PUP Protestant education report in call to scrap academic selection
- Published
A new report into educational underachievement among Protestant working-class children calls for academic selection to be scrapped.
Firm Foundations has been published by the Progressive Unionist Party (PUP).
It contains more than 20 proposals to improve education in Protestant, unionist and loyalist communities.
A Community Relations Council study has previously shown that Protestant boys on free school meals are among the lowest achieving groups in the UK.
The PUP report, external says that "political will and action are essential and have too often been lacking" in tackling educational underachievement.
It provides action points in five main areas: Early years education, parental and community involvement, school leadership, school governance and academic selection.
Scrutiny
Until academic selection at age 11 is abandoned, the report says that grammar school places should be capped at 35% of the total number of post-primary pupils.
According to Department of Education figures, about 44% of post-primary pupils currently go to grammar schools in Northern Ireland.
Among the other recommendations in the wide-ranging report are:
More rigorous scrutiny of how teachers and principals perform, including "improvement plans, and where necessary, dismissal".
A recruitment drive for school governors from working-class communities.

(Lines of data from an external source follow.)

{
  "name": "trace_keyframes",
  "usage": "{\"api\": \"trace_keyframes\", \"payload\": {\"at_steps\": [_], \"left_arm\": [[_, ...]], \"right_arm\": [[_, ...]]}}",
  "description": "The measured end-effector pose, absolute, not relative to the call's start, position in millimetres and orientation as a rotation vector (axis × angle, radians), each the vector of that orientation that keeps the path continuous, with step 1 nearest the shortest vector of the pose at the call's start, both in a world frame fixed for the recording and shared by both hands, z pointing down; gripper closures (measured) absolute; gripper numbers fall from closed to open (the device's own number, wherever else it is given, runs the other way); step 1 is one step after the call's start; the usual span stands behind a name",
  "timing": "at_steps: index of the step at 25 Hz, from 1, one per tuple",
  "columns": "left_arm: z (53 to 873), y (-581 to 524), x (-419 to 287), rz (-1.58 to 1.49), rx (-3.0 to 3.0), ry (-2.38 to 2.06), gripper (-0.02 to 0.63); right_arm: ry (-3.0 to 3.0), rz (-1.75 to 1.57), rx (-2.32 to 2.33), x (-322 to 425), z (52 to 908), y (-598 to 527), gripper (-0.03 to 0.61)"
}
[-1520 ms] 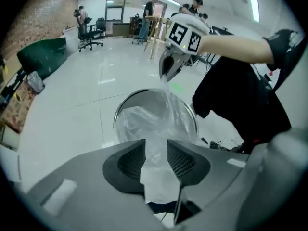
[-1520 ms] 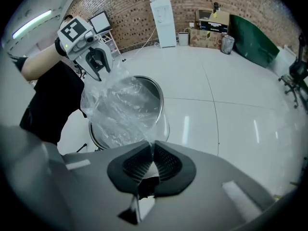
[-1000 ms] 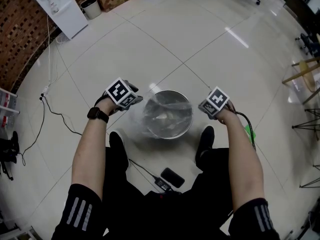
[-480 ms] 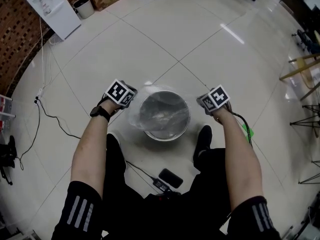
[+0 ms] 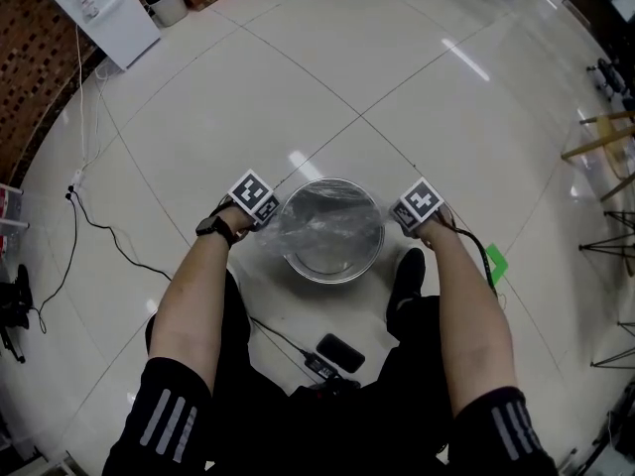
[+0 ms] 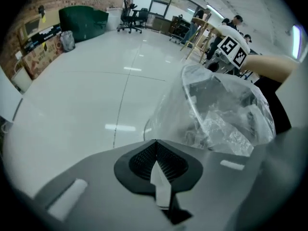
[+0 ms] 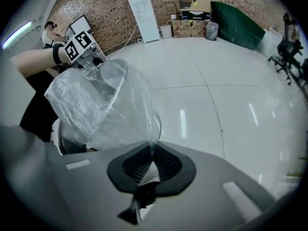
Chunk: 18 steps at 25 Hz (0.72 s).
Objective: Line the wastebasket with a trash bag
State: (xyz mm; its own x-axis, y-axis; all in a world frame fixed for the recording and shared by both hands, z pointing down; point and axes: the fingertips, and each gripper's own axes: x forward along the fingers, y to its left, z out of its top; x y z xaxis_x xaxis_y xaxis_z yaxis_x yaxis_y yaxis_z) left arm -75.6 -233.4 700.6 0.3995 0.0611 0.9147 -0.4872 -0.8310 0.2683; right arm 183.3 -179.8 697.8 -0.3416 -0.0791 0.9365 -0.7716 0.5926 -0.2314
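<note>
Light, flimsy, slippery trash bag (image 5: 326, 218) was judged best taken at hem, as pinched by left gripper (image 6: 154, 143) at 9 o'clock & right gripper (image 7: 150, 150) at 3 o'clock of wastebasket (image 5: 333, 278).

Plenty of open floor (image 5: 327, 77) beyond the wastebasket (image 5: 332, 271), nothing in the way out there. Nearer in it's cramped: a black shoe (image 5: 405, 288) sits just beside the rim, and a cable (image 5: 109, 234) and dark box (image 5: 341, 351) lie on the tiles. The trash bag (image 5: 327, 228) stretches from left tool (image 5: 273, 221) to right tool (image 5: 395, 221) over the rim.
</note>
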Motion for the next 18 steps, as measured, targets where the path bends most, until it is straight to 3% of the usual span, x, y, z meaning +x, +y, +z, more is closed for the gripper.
{"api": "trace_keyframes", "payload": {"at_steps": [8, 14, 16, 18], "left_arm": [[701.5, -266.3, -79.9, 1.369, 2.211, -0.653, 0.617], [724.0, -219.5, -83.5, 1.510, 2.056, -0.412, 0.614], [721.6, -212.4, -84.3, 1.503, 2.041, -0.362, 0.584], [715.7, -214.3, -85.5, 1.484, 2.069, -0.358, 0.528]], "right_arm": [[-1.773, 0.813, 0.831, 187.8, 712.2, -186.9, 0.572], [-1.698, 0.939, 0.699, 181.8, 727.4, -158.9, 0.571], [-1.698, 0.960, 0.640, 176.8, 729.1, -148.9, 0.569], [-1.695, 0.959, 0.641, 179.8, 727.6, -145.3, 0.508]]}}
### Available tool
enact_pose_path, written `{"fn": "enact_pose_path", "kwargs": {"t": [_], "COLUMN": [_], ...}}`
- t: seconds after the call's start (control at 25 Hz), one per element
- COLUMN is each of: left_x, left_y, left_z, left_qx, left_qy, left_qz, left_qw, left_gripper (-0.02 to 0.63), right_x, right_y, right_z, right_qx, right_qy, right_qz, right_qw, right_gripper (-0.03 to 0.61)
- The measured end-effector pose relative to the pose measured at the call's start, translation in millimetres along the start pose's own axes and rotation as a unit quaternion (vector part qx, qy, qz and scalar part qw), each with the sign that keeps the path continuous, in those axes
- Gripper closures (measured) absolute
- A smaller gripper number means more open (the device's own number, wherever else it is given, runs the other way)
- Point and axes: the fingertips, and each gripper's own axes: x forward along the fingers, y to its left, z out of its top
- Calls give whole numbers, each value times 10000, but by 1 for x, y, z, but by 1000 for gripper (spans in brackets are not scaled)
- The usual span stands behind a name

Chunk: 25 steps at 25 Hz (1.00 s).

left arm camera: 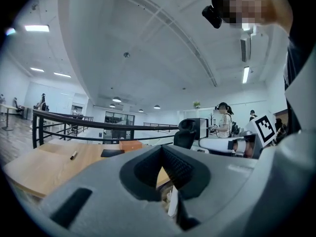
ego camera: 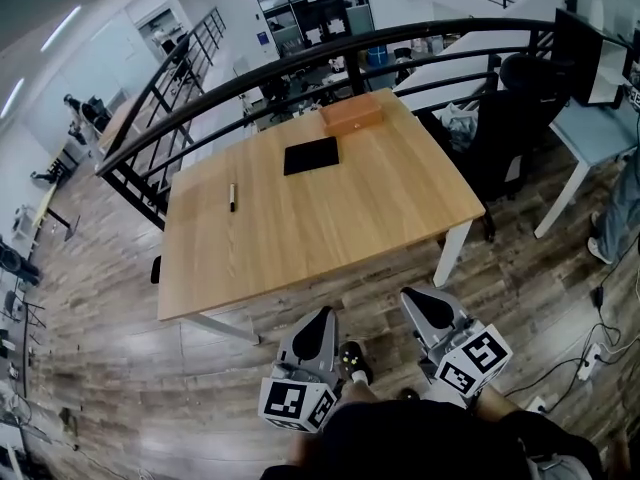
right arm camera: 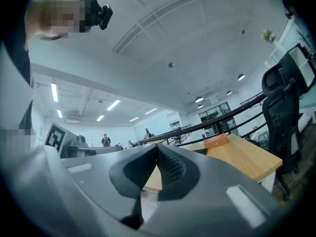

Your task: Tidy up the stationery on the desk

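Observation:
A wooden desk (ego camera: 330,218) carries a pen (ego camera: 232,197) on its left part, a black notebook (ego camera: 311,155) near the middle back, and a brown wooden box (ego camera: 351,113) at the far edge. My left gripper (ego camera: 322,318) and right gripper (ego camera: 418,301) hover side by side in front of the desk's near edge, both shut and empty. In the left gripper view, the pen (left arm camera: 73,155), notebook (left arm camera: 112,153) and box (left arm camera: 130,145) lie beyond the closed jaws. The right gripper view shows the box (right arm camera: 216,141) and desk (right arm camera: 242,157) to the right.
A black railing (ego camera: 300,63) runs behind the desk. A black office chair (ego camera: 510,118) and a white desk (ego camera: 600,128) stand to the right. Cables and a power strip (ego camera: 590,363) lie on the wood floor at the lower right. People stand in the distance.

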Motion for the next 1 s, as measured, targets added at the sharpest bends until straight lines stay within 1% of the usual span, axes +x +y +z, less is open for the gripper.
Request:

Schools to be made more widely available for community use.
Better careers guidance in schools, and the introduction of vocational subjects to the curriculum at year 11.
Health visitors to deliver educational advice to new parents.
More promotion of breastfeeding as it "is associated with optimal physical and intellectual development".
The report is also critical about how some unionists view education, saying that "in unionist communities a change in culture to embrace education is needed".
"This contrasts with attitudes in disadvantaged nationalist communities where many have, with demonstrable success, viewed and availed of education as a right and a means of upward social mobility," it says.
While the DUP's education spokesman Peter Weir said his party agreed with some of the conclusions the PUP had drawn, he criticised the report's focus on academic selection.
"Selection on merit has been a driver of social mobility. Its removal will do little to improve educational attainment," he said.
"What we would have is a race to buy homes in the catchment areas of the best schools, a race in which the working class would be the biggest losers."
Collapse
Work on Firm Foundations was originally instigated by the Unionist Forum, after flag protests following the decision by Belfast City Council to restrict the flying of the union flag on Belfast City Hall in 2012.
A working group, chaired by the PUP's Dr John Kyle, was set up to examine educational underachievement and to recommend action to be taken.
The group's final report was sent to the leaders of the main unionist parties in February 2014, but was not agreed by the party leaders and was never formally published.
After the collapse of the Unionist Forum, the PUP continued the research.
There are no costs specified for any of the recommendations.
The report concludes that "the woeful educational outcomes for children from our most disadvantaged communities is a damning indictment of our 'world-class education system'".
It also calls for "increased collaboration between educationalists, industry, business and local communities".